“Union construction is caught between a rock and a hard place,” says LIUNA General President Terence M. O’Sullivan, reacting to a report last month that the cost of providing health care to employees in the United States has risen 11.2 percent in 2004.
The report, prepared by the well-respected Kaiser Family Foundation and Health Research and Education Trust, is based on an annual survey of 3000 companies.
“In America, health care traditionally is part of a worker’s compensation package,” O’Sullivan explains. “Along with good union wages, it’s what allows Laborers to be part of the middle class. In our industry, through collective bargaining, employers contribute to jointly managed health and welfare funds that, in turn, purchase and provide health care coverage to our members.
“However,” O’Sullivan continues, “as health care costs soar to record heights, our contractors are squeezed. They can’t sustain both increased contributions and meaningful wage increases. To a large extent, all of us – contractors and Laborers, alike – are forced to choose between higher wages and continued health care coverage.”
In Canada and most other industrialized nations, the problem for union labor is not so acute because health care coverage is provided in whole or substantial part by the government. Though costs are rising in these nations, they are absorbed by the state and, thus, are not pitted against wages in collective bargaining.
In the U.S., however, non-union companies that choose not to support health care for their employees can choose, instead, to raise wages and, on that score, improve their competitive position among workers who believe they can do without health care – in particular, younger workers without families and dependents. Thus, the American system of privately-financed health care works against union contractors.
On the other hand, of course, for older workers and those with dependents, the fact that a company provides health coverage may be more important than a wage increase. This can encourage retention of the workforce and, in particular, retention of older, more seasoned workers.
Nevertheless, as other costs of living rise, even veteran workers who want health care also need wage hikes.
“The U.S. government is the biggest purchaser of health care services,” says O’Sullivan who, in his role as chairman of the Union Labor Life Insurance Company, is intimately involved in the issues of health insurance and its costs. “The government should take the lead in controlling these cost increases and ensuring broad coverage for all Americans. That would alleviate pressure on LIUNA health and welfare funds, provide a more level playing field for our signatory employers as they compete with non-union outfits and allow our members a better opportunity to improve their standard of living through efficient, productive and safety-conscious work.”
As the U.S. elections approach, health care is a key issue among many potential voters. Those without health coverage – including the bulk of laborers who work for non-union companies – have an interest in securing it. Those with coverage, such as Laborers, have an interest in controlling its rising costs.
Both candidates are addressing the issue, though more from a values orientation than with detailed plans to solve the problem.
In a typical statement, Democratic candidate Senator John Kerry, in a comment to the New York Times (September 10), blamed the Bush administration, saying, “It’s wrong to allow skyrocketing health care costs to choke off new jobs, eat up family incomes and leave millions uninsured.”
In contrast, a spokesperson for the Bush-Cheney campaign was quoted as saying, “The president’s approach to this is a consumer-driven approach, and John Kerry’s philosophy is to shift the decision-making power to the federal government and shift the financial burden to the taxpayer.”

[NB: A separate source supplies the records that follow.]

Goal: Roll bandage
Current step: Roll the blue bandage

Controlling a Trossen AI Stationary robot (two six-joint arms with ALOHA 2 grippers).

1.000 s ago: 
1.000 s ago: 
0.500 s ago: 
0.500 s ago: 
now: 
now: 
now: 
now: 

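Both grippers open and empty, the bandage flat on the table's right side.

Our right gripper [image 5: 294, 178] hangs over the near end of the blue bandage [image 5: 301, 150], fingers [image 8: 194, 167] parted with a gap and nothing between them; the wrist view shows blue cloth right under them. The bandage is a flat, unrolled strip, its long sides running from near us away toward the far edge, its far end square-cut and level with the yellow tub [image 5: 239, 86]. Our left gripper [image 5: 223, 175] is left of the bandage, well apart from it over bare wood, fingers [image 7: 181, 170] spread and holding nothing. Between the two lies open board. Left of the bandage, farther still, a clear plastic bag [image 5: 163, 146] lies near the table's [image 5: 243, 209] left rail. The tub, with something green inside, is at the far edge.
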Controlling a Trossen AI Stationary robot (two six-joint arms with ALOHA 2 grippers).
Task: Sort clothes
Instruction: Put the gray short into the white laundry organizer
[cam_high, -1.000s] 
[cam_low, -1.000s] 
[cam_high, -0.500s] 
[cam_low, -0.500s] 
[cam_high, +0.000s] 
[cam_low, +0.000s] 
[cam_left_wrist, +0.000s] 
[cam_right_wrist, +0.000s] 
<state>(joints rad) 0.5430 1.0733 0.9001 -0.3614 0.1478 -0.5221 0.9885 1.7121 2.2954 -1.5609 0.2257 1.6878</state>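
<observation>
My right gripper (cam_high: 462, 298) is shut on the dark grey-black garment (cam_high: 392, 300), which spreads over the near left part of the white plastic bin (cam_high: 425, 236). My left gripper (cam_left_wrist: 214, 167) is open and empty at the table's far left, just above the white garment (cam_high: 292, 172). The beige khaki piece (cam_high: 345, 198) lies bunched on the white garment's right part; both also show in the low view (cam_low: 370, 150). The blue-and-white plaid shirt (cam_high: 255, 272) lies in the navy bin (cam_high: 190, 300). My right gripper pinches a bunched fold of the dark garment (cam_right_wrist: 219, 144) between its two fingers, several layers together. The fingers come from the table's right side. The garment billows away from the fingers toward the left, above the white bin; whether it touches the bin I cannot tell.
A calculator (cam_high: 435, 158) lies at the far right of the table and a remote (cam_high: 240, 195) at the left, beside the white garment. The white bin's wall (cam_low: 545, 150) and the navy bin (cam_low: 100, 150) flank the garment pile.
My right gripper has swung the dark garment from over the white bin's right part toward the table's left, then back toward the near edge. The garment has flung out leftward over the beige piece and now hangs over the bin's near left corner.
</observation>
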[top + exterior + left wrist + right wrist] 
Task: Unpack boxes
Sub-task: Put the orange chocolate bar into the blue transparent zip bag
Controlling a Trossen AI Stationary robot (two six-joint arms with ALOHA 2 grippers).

The 11.2 percent increase so far in 2004 is somewhat less than the 13.9 percent increase last year. This is the first decline in the rate of increase since 1996. However, experts generally expect costs to continue their rising trend.
The cost of average family coverage in a preferred provider network, the most common type of health care plan, is now $10,217. Nationwide, employees contribute 26.3 percent of this cost. Employers pick up the rest.
This hurts small companies, typical in construction, the most, and fewer are offering health benefits. Only 61 percent of companies of all sizes offer coverage, compared to 65 percent in 2001. About 132 million workers, up from 127 million in 2001, are without coverage.